I think it would depend on what fantasy series was being made into a TV show, and how feasable that would be.  It would have to be a story that involves more costumes and make-up than fantastic creatures and places.


----------



## j d worthington (Feb 3, 2007)

I'm afraid I'd be very hesitant about transferring most fantasy novels (or even short stories) to television, unless you got some people at the helm that were genuinely aware of the richness of the genre, and could see beyond the "dragons, elves, and heroes" that are currently popular again -- doing that sort of story, yes, but not _exclusively_, darn it!

Well, one thing that would be interesting (though a challenge) would be that darker side of fantasy, such as an adaptation of some of the Kane stories by Karl Edward Wagner. Done well, those could be quite impressive, and perhaps garner a considerable following -- and perhaps we'd see them once again available in affordable book form! There are several of those that have the potential to be very good television fare, and without necessarily expending a huge amount on special effects. (As to who the devil they'd get to play Kane... that's another matter entirely. Get the wrong person, and oh, my gawd! But get someone who could actually convey the complexities of that character, and you'd really have something!)

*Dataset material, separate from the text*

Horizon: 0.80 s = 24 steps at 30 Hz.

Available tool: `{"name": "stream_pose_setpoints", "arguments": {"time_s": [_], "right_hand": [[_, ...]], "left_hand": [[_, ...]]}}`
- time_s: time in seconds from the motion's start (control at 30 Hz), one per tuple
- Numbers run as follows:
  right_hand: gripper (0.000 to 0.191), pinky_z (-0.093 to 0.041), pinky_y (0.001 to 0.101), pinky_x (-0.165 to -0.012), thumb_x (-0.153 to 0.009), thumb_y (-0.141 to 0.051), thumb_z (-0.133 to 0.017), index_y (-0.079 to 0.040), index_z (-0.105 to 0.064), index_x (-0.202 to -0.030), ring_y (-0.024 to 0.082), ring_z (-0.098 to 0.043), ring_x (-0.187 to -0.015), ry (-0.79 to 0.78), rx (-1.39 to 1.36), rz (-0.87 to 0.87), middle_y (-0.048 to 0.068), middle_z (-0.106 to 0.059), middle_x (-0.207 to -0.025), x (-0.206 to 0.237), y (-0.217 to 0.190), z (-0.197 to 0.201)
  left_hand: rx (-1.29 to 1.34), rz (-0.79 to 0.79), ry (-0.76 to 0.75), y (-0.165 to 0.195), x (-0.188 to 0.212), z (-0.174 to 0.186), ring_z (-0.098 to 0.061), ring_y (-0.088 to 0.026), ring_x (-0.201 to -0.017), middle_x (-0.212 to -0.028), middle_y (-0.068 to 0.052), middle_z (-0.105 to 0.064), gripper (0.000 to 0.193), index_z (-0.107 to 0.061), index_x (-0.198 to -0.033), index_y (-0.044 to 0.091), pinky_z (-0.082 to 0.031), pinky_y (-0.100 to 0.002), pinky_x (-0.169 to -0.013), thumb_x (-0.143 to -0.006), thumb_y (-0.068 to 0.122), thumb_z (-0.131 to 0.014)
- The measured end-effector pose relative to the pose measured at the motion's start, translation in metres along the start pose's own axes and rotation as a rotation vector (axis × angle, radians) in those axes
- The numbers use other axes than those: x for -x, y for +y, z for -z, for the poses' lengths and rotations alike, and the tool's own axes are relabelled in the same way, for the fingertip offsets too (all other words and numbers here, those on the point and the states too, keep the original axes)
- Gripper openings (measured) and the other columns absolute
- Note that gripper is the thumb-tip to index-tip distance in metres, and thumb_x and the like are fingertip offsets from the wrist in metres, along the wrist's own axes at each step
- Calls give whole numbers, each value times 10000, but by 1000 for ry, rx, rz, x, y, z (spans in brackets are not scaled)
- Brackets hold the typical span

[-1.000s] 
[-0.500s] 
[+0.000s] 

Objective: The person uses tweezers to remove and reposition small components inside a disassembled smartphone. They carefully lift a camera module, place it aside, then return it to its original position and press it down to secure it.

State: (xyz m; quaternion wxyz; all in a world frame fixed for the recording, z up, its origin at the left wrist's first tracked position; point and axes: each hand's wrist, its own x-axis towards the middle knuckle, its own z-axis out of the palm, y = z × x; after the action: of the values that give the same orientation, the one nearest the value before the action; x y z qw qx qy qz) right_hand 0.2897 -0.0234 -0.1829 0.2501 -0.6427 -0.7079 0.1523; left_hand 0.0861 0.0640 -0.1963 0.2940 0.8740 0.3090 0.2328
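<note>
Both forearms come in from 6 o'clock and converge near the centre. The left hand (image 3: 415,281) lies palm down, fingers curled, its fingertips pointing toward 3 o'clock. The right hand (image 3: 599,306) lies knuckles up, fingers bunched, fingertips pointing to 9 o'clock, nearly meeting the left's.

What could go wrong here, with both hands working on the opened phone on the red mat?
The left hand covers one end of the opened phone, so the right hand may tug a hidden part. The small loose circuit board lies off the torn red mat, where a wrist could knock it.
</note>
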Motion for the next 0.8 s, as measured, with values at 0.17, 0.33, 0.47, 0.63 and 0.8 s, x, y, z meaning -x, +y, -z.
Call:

Another rather odd one that, handled well, could be quite interesting as a mini-series, would be an adaptation of the James Allison stories by Robert E. Howard. As Allison himself is a bedridden invalid, and each of the tales are about one among his many incarnations through the ages, it would be something very different from the normal fare. These would require a fairly sizable budget, but have the potential to revolutionize the possibilities of fantasy on tv, yet at the same time have enough of the familiar material to be accessible.

Andre Norton's Witch World would be an interesting choice... either as a single-shot with the original novel itself, or as a series... plenty of material there, with lots of familiar things, yet intelligent and varied both in theme, content, and feel. And, as there are both subsets within the series that follow certain characters, and others that are individual pieces that play out within the history of the Witch World, it would provide plenty of room for both those who love series characters and those who prefer more of a one-story approach.

Those are the ones that spring to mind as possible to adapt without being either too radical or too formulaic, and mostly without an excessive budget for effects (though there would be need of a larger budget for some of the stories, and very little for others within each).


----------



## palooka (Feb 5, 2007)

Personally, I think there is already a fair bit of what I would, technically, class as fantasy on TV. It just tends to get overlooked as such because it isn't "dragons, elves, and heroes". Fantasy does not necessarily need a great special effects budget in order to be fantasy.


----------



## manephelien (Feb 5, 2007)

Absolutely. Shows like Charmed, Dark Angel, Buffy, Touch of an Angel, Highway to Heaven and Supernatural are fantasy, not science-fiction!


----------



## judge_mel (Mar 16, 2007)

I think that Donaldson's 'Mordant's Need' would make a fantastic single season TV series.  Beyond that, Jennifer Roberson's Tiger and Del series would be pretty impressive if done well.  And neither would be ridiculously expensive to film.

*one of these things is not like the other*

Charmed, Dark Angel, Buffy, Touch of an Angel, Highway to Heaven and Supernatural

*Despite my dislike of Dark Angel, it was as much Science Fiction as most TV SF*


----------